- Wells Fargo said the US economy will head into a recession in 2023 after the Federal Reserve raised interest rates by the most since 1994.
- The Fed’s move has caused analysts across Wall Street to cut their forecasts for US economic growth.
- The central bank itself envisions having to cut interest rates in 2024, indicating that it expects growth to slow sharply.
Economists at Wells Fargo said Wednesday that they expect the U.S. to head towards a level
In the year 2023 after
It raised interest rates by the most since 1994 in an attempt to stifle inflation.
The Fed’s move led to a shift in Wall Street’s views on the US growth outlook, with analysts across the board saying recession risks are rising.
Central Bank on Wednesday raise interest rates By 75 basis points — far more than the traditional 25 basis point increase — to move the target fed funds rate range to 1.5% to 1.75%.
Fed officials said, given the current situation, they envision raising interest rates to about 3.8% in 2023.
Wells Fargo said sharp increases in interest rates, which will raise borrowing costs across the economy, are likely to trigger a “moderate recession” in mid-2023.
The bank’s chief economist, Jay Bryson, previously believed that the Fed could tame inflation without significantly slowing growth.
“In our view, the recession would be more or less equivalent in size and duration to the contraction of 1990-91. This recession lasted two quarters with a peak-to-trough decline in
of 1.4,” Bryson said in a note to clients on Wednesday.
Wells Fargo was not the only one to become more pessimistic about the US economy on Wednesday.
Sima Shah, chief strategist at Principal Global Investors, said the Fed’s updated economic outlook suggests a recession could be on the way, even if President Jerome Powell told reporters that such a fate could still be avoided.

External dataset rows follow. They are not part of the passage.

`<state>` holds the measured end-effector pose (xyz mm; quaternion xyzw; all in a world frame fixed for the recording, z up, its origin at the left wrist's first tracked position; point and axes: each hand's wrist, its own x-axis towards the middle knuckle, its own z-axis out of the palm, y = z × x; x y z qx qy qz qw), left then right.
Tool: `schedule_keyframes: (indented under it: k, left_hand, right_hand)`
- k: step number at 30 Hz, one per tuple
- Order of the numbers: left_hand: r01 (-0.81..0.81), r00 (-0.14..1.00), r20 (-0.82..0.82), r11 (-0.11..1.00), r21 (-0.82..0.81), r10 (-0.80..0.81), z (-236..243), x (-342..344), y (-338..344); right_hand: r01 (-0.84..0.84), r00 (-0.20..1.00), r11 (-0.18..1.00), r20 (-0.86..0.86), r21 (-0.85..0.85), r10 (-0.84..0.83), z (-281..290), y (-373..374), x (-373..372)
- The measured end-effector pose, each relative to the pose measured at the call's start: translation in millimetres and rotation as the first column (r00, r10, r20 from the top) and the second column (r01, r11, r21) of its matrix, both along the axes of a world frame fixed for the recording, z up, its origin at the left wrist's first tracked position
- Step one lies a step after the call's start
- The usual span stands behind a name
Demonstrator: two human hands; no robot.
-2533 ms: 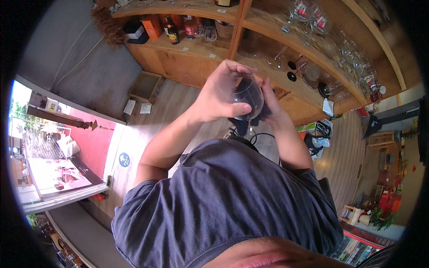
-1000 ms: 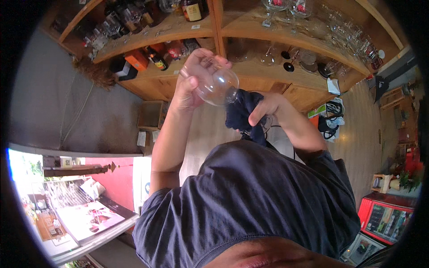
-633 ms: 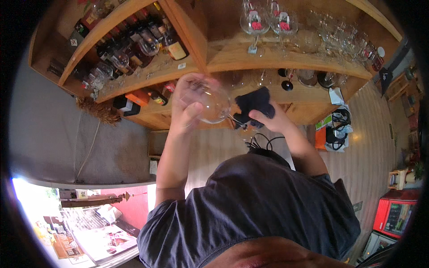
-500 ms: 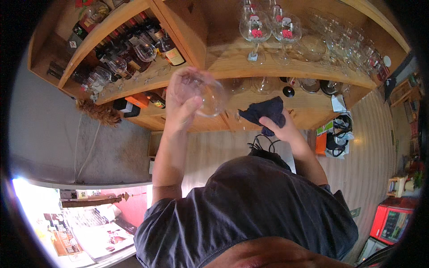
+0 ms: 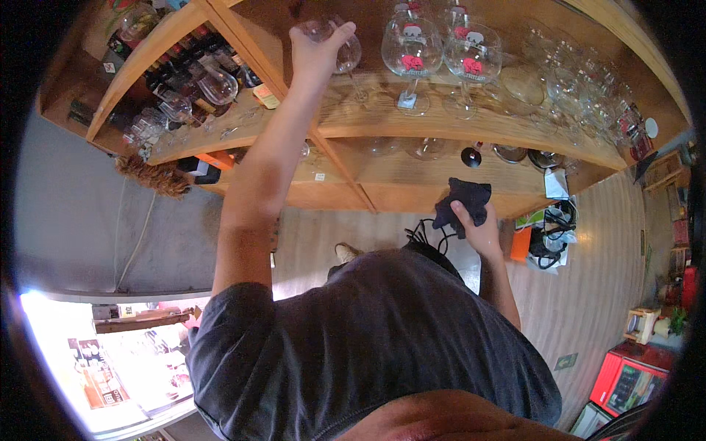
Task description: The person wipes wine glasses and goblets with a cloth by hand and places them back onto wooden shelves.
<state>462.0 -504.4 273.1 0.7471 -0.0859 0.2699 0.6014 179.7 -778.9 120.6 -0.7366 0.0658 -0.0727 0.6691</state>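
Note:
My left hand reaches up to the wooden shelf, its fingers and thumb around the bowl of a clear stemmed glass. The foot of that glass is down at the shelf board, though I cannot tell whether it rests there. To its right stand big printed stemmed glasses with red and white pictures. Lower down, in front of the cabinet, my right hand grips a crumpled dark cloth, the thumb lying across it.
Many clear glasses crowd the shelf's right end. Left of the wooden divider are bottles and more stemmed glasses. On a lower shelf stand further glasses. Bags with black straps sit on the floor at right.
My left hand has moved up and away from me, carrying the glass from in front of the cabinet to the shelf. The right hand with the cloth has dropped slightly right and nearer.

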Motion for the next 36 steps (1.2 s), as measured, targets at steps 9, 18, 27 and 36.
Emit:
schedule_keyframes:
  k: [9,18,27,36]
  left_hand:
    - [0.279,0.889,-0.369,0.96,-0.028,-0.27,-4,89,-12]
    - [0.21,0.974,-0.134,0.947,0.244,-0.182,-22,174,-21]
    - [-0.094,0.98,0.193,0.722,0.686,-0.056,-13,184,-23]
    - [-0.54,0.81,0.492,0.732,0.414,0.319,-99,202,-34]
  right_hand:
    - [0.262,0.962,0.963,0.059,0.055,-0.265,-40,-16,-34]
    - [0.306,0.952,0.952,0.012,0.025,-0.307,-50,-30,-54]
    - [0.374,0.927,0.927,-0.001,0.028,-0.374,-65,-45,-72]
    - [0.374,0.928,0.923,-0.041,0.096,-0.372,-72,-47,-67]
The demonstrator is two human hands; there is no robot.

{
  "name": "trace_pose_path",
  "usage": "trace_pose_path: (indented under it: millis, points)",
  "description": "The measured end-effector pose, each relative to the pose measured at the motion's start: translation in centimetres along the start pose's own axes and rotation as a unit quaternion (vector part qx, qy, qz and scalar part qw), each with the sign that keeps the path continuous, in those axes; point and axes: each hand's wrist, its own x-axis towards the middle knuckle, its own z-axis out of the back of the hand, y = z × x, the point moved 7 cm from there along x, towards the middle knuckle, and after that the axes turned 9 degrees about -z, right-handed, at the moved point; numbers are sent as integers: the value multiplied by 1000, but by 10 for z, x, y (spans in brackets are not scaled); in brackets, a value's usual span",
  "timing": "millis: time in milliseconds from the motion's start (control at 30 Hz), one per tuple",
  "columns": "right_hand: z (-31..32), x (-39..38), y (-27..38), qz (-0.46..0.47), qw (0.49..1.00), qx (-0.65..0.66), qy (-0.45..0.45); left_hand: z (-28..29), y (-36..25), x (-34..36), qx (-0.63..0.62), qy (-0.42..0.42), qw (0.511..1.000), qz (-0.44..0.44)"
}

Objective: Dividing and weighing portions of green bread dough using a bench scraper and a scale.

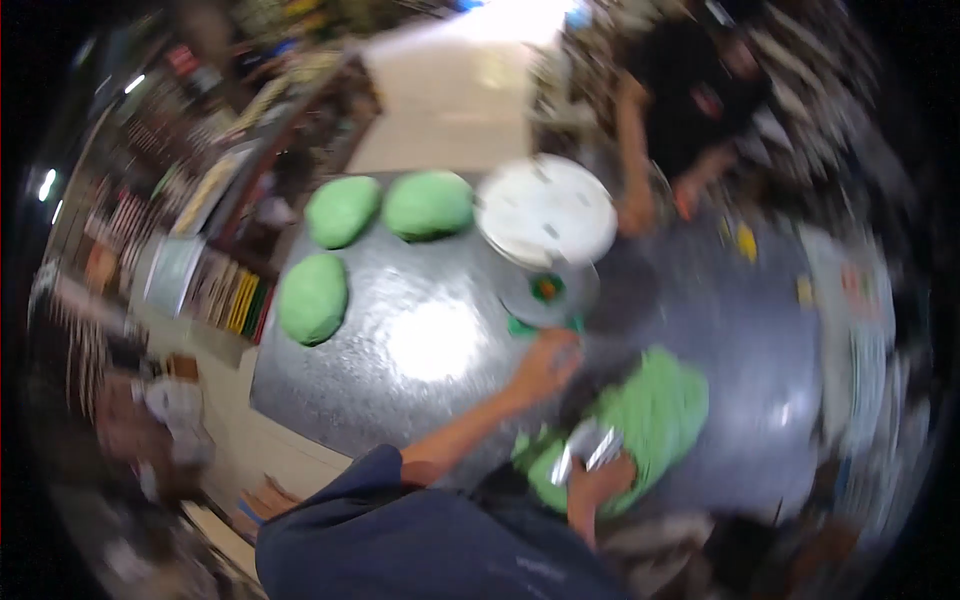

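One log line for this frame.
left hand: over grey metal table, grip unclear | right hand: holding shiny silver tool at large green dough-like mass | three rounded green lumps: on table

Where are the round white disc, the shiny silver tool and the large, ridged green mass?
Round white disc (546, 206), head view: middle of top.
Shiny silver tool (588, 441), head view: its bright surface.
Large, ridged green mass (648, 418), head view: its middle.

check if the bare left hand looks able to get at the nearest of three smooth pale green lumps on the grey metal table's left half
Probably yes, with a stretch: only bare grey metal tabletop seems to lie between the left hand and that green lump, and nothing covers it.
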Motion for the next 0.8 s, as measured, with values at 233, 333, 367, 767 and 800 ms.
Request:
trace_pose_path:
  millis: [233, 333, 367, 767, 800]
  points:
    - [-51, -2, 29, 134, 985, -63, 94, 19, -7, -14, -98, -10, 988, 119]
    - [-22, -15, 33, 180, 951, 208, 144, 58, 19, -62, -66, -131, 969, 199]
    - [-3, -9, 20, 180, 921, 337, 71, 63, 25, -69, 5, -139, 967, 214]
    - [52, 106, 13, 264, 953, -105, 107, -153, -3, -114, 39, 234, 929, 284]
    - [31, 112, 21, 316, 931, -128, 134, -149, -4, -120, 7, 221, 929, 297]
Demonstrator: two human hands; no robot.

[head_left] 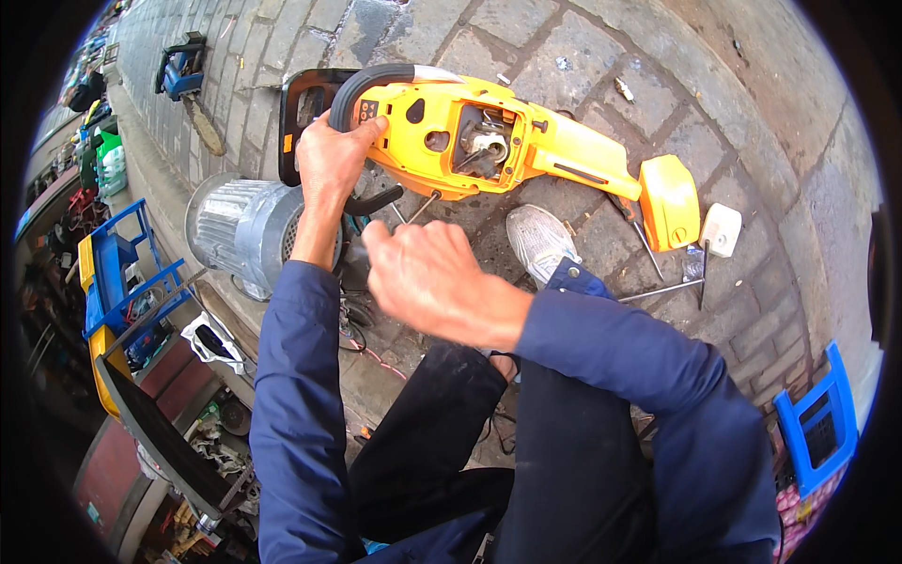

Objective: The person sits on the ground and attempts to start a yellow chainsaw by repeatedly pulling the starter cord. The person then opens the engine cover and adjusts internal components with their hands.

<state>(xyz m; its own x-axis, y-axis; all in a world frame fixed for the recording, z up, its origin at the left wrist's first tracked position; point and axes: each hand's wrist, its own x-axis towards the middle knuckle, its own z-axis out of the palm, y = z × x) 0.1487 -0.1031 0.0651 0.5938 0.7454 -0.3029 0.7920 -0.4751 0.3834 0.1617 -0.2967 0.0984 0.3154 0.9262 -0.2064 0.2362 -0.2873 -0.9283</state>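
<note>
A yellow chainsaw body [451, 141] lies on the stone paving, its side opening showing a greasy engine part. My left hand [329, 164] is closed round its black handle, thumb pressed on the yellow housing. Below the housing, my right hand [437, 282] is curled into a fist and slightly blurred. A thin metal rod tool [424, 208] runs from the saw's lower edge to that fist, which seems to grip it; the tool's grip end is hidden. A yellow cover [669, 202] lies off the saw's right end, beside a small white part [721, 229].
A grey finned electric motor [240, 226] stands left of my forearm. Screwdrivers and a metal rod [662, 290] lie right of my shoe [542, 242]. Another chainsaw [183, 75] is at far left, a blue plastic stool [822, 423] at right, and a cluttered blue-yellow rack [113, 273] at left.
</note>
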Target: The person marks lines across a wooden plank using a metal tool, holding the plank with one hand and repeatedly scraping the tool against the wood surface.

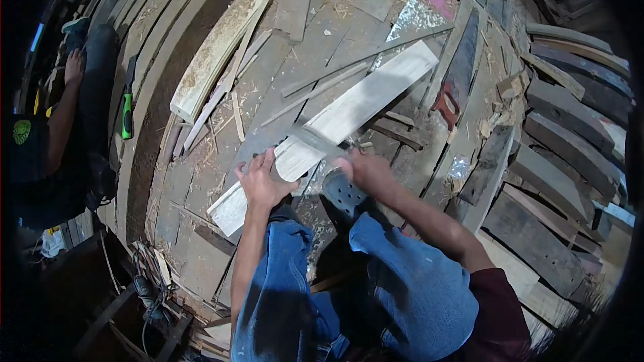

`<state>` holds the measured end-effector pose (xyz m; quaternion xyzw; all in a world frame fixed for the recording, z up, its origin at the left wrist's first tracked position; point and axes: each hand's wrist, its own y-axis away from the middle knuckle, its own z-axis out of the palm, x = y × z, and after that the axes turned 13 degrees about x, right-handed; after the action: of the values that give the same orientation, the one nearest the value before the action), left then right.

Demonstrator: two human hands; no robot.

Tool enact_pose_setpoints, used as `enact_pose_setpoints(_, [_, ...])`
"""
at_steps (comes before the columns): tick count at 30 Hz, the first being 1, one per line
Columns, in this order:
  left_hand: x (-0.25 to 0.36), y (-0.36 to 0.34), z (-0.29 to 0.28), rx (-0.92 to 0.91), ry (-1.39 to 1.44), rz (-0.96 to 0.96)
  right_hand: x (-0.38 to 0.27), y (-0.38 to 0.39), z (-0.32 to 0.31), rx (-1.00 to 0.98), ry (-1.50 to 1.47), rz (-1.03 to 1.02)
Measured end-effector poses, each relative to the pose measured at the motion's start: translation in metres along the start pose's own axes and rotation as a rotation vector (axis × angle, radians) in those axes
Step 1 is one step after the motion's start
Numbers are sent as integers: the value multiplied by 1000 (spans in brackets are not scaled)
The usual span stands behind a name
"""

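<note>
The long, pale, flat wooden board [376, 97] lies slantwise over the weathered plank floor [362, 17], in front of the person's 2 feet. The left hand [260, 179] rests on its nearer part, fingers spread and gripping nothing that shows. The right hand [370, 173] is curled in a fist at the near end of a blurred, grey, flat metal blade [312, 139], which crosses the board; the handle is hidden in the grip.

The work looks partway along: the board's far stretch appears smooth and pale, yet the blade is on or just over the wood, so finishing this spot seems left. Blur hides any fresh mark under it, and the left hand covers whether the nearer stretch is 1 piece with the rest.
</note>
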<state>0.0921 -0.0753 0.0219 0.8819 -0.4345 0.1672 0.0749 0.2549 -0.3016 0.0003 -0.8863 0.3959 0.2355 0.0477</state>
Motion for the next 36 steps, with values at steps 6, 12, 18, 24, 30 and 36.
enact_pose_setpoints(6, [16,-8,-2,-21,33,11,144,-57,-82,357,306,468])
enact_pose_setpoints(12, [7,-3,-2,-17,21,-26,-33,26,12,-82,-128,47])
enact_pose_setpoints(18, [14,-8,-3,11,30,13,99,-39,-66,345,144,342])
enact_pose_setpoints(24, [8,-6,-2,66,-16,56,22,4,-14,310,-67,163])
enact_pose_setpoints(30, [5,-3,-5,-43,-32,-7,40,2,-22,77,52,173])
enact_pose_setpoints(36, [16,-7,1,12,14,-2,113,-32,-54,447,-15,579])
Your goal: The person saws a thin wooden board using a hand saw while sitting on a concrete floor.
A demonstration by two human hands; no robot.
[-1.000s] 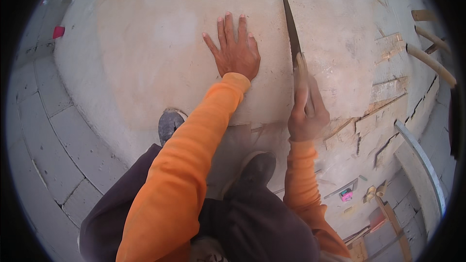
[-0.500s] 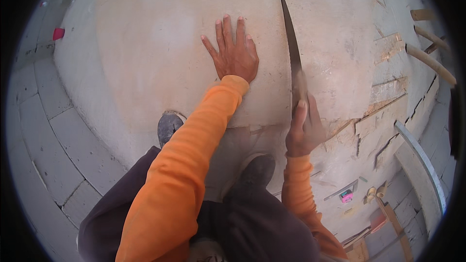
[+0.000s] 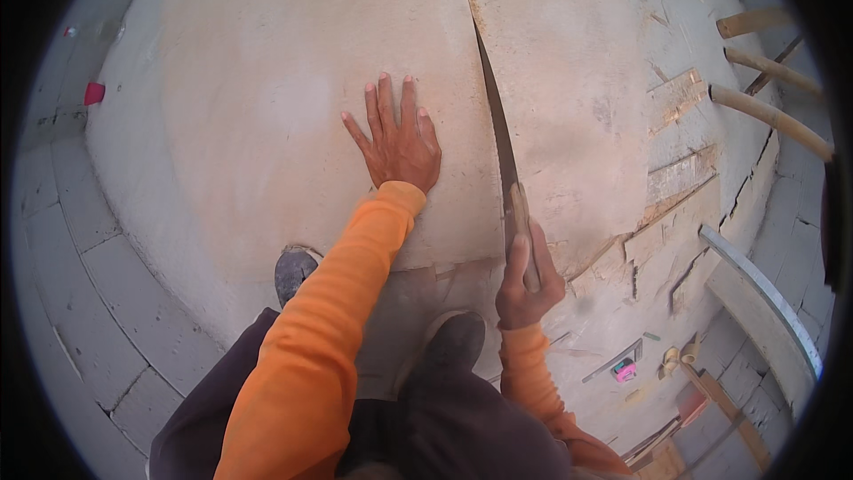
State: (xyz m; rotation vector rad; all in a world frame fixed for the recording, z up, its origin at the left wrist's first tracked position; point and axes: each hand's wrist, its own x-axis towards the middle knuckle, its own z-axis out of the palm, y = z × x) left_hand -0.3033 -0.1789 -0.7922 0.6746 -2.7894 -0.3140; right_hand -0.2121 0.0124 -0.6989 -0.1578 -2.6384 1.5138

“The Fed has abandoned the ‘clean inflation’ scenario, acknowledging instead that unemployment is likely to rise if they have any hope of lowering inflation,” she said.
“And while recession is not explicit in their forecast, a 0.5% increase in the unemployment rate by the end of 2024 certainly indicates a recession.”
The Fed’s own “plot point”, which Maps Officials’ views on the direction of interest rates have shown that borrowing costs are likely to fall to around 3.4% in 2024. This indicates that policymakers expect to have to cut rates again as the economy slows.
“Moving more aggressively and faster has an economic cost,” said James Knightley, chief international economist at Dutch bank ING Bank. “Higher recession risks mean that interest rate cuts will be on the agenda for the summer of 2023.”